PROBLEM DETAILS ::
Could you reproduce the lines below from the one with "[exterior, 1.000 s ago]" through the one with "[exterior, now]"? Keep both ends and add nothing.

[Items listed in a dataset]
****

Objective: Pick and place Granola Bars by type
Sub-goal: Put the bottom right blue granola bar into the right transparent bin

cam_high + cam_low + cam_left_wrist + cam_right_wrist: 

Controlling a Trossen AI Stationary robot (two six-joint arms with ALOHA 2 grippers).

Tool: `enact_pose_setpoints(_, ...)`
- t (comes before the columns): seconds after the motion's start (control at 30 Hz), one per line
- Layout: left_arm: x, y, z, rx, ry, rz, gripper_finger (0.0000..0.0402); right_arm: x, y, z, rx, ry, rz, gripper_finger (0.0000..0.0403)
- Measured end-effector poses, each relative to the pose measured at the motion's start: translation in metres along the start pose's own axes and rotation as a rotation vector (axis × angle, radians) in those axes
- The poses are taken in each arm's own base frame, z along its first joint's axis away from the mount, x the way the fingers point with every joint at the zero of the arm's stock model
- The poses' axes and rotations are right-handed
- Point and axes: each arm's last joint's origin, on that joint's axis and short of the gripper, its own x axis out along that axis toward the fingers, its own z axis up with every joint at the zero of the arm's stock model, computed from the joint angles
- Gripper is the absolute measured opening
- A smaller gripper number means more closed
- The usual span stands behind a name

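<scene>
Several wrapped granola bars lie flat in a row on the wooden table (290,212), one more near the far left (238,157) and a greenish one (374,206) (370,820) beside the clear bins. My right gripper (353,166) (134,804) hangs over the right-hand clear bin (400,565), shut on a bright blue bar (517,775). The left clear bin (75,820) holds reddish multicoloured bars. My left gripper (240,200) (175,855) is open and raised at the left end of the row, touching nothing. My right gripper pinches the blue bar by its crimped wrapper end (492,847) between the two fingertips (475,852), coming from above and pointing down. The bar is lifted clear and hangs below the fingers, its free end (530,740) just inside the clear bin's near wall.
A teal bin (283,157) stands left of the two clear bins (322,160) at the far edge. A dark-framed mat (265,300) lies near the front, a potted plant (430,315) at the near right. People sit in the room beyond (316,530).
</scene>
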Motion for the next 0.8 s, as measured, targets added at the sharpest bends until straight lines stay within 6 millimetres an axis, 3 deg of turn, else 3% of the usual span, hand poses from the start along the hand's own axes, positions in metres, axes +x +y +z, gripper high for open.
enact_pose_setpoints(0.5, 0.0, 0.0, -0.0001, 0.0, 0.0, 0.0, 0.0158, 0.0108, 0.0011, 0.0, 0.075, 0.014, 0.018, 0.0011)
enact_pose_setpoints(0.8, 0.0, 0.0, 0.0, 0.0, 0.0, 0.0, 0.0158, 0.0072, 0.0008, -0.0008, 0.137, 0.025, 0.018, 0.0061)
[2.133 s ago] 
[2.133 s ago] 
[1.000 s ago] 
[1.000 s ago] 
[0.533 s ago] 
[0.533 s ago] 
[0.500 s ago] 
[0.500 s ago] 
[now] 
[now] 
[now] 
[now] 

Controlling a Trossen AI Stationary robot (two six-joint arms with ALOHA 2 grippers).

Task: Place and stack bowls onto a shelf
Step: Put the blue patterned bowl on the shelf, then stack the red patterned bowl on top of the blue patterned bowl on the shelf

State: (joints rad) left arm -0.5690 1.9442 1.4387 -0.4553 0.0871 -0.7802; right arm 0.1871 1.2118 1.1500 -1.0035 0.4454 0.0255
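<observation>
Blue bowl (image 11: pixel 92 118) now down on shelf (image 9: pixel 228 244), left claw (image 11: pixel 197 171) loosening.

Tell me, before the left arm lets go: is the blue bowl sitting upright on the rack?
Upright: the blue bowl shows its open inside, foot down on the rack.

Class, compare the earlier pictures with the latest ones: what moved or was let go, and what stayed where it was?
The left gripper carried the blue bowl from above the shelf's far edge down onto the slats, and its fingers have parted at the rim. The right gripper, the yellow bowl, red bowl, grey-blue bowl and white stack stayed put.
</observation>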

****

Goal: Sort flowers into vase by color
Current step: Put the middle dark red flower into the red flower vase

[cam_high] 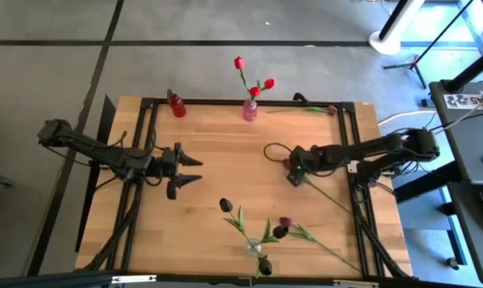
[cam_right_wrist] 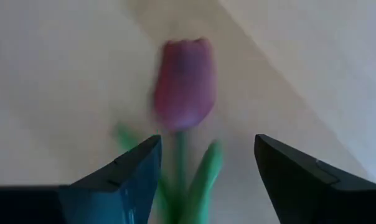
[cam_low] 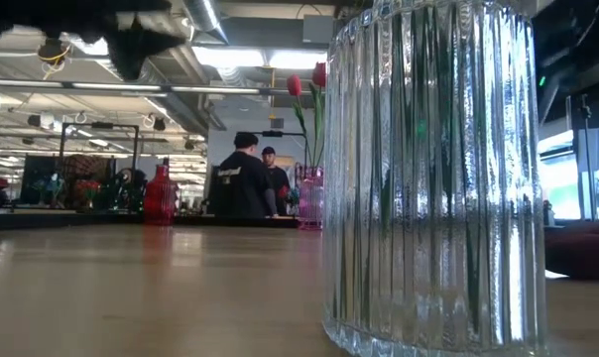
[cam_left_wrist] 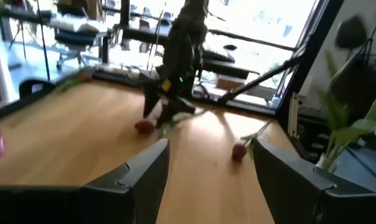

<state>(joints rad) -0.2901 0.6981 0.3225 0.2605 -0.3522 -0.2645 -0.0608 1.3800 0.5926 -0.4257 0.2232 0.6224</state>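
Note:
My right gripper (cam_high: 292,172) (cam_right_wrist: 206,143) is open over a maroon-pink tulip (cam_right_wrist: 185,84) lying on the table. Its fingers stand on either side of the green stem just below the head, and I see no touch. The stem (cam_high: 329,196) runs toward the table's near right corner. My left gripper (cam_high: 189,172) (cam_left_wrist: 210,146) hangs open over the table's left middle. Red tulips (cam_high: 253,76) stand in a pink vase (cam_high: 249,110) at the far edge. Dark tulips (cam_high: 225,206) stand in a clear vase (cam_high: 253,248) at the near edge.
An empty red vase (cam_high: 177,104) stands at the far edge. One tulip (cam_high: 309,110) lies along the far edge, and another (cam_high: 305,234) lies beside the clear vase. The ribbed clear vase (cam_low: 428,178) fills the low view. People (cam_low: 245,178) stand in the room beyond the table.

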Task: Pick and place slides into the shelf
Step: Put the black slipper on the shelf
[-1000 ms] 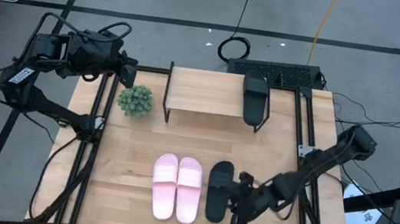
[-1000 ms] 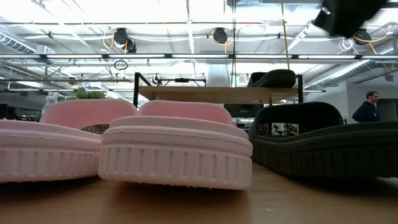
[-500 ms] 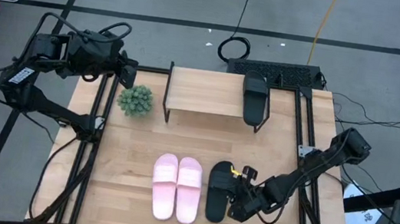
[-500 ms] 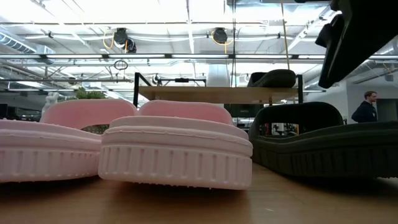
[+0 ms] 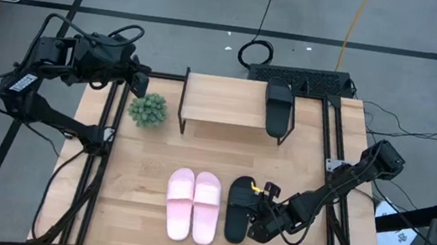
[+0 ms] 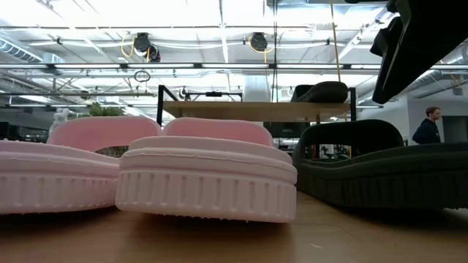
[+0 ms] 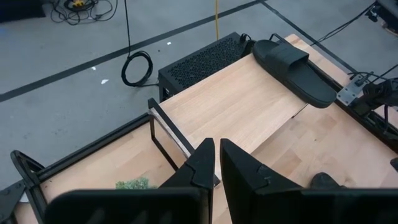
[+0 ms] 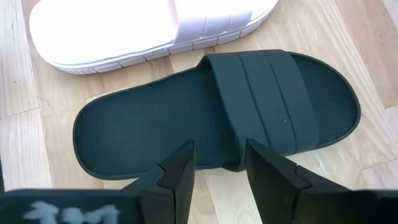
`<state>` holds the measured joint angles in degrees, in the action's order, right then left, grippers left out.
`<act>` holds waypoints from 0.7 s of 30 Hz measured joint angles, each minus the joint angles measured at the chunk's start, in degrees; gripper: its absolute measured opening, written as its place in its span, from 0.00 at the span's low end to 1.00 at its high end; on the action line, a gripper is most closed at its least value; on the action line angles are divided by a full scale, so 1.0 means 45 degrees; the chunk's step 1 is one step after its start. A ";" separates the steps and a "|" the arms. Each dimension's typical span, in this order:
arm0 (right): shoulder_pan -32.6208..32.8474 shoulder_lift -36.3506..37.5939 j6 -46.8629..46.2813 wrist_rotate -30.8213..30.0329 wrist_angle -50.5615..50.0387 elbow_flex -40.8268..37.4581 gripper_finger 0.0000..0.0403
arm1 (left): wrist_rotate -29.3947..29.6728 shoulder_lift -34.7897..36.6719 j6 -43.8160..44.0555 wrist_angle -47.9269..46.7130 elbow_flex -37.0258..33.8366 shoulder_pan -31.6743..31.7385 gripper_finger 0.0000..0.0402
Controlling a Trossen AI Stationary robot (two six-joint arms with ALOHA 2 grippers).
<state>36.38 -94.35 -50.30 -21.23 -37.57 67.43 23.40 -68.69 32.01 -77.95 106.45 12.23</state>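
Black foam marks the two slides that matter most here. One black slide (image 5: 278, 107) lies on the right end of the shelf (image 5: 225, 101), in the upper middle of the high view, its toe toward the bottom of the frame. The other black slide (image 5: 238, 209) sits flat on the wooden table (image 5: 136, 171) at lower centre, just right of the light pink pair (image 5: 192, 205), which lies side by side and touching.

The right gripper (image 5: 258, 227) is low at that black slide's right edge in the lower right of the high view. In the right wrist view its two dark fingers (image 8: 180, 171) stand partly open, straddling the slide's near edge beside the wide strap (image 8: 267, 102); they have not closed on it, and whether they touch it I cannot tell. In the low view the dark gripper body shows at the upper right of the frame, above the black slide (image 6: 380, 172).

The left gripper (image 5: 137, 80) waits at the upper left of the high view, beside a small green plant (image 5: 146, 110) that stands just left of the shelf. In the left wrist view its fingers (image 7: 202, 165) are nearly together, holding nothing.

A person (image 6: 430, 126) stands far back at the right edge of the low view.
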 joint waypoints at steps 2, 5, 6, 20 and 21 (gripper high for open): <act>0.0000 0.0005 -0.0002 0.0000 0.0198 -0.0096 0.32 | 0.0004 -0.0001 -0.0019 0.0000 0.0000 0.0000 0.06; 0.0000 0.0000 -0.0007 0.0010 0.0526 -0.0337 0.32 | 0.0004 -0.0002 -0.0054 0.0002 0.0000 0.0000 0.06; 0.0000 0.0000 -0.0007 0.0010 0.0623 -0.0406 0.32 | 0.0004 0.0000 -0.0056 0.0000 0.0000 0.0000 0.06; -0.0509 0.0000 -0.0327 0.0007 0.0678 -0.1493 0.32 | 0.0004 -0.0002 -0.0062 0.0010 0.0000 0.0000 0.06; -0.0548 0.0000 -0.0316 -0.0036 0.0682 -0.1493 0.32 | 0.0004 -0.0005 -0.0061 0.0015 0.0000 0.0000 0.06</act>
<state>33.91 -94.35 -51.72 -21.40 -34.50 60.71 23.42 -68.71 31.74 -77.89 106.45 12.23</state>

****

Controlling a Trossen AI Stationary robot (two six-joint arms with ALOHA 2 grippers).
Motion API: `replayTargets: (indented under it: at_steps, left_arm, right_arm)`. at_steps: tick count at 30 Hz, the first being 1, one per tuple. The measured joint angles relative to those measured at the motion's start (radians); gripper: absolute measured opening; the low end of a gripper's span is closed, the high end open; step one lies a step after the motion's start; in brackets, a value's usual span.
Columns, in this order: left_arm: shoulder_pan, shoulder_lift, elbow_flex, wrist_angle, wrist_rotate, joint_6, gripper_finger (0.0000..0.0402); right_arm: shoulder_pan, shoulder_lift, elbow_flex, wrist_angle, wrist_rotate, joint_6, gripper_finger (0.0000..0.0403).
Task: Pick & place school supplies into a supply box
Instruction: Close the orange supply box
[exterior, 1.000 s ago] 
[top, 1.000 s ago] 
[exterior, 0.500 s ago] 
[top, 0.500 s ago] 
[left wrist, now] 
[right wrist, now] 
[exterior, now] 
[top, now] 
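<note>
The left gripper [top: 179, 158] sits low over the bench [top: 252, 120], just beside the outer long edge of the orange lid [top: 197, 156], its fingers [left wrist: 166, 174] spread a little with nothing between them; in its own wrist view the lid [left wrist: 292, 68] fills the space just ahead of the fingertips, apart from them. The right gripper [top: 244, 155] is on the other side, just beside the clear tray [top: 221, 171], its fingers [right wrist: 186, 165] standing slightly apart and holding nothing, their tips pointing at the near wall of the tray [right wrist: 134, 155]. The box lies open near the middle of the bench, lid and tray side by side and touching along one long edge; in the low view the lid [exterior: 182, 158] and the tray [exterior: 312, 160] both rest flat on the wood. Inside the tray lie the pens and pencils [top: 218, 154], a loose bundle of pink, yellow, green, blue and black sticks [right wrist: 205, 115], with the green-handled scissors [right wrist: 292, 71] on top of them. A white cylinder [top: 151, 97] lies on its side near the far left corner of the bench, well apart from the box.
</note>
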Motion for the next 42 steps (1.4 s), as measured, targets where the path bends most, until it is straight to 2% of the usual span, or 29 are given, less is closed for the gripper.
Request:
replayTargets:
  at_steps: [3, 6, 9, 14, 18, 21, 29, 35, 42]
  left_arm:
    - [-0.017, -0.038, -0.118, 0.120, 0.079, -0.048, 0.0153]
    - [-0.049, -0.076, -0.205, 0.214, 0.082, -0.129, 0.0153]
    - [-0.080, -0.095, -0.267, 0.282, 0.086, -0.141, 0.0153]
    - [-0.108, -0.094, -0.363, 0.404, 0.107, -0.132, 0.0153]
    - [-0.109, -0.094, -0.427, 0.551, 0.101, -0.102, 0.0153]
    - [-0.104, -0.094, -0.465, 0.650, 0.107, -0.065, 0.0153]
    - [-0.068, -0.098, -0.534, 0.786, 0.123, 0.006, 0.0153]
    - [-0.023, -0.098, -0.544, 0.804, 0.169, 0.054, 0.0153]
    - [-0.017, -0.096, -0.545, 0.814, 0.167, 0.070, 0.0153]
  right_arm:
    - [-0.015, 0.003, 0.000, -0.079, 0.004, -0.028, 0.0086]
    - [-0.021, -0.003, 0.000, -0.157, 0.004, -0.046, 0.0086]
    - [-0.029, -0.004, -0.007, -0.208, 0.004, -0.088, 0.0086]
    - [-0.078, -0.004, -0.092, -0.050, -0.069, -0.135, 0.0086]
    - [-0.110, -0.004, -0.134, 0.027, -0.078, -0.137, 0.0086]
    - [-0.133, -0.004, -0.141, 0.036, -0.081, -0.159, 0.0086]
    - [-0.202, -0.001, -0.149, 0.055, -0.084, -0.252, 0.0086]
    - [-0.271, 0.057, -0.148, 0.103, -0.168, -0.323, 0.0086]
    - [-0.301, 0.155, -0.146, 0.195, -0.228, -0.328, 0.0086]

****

WRITTEN RESPONSE ::
[exterior, 1.000 s ago] 
[top, 1.000 s ago] 
[exterior, 0.500 s ago] 
[top, 0.500 s ago] 
[left wrist, now] 
[right wrist, now] 
[exterior, now] 

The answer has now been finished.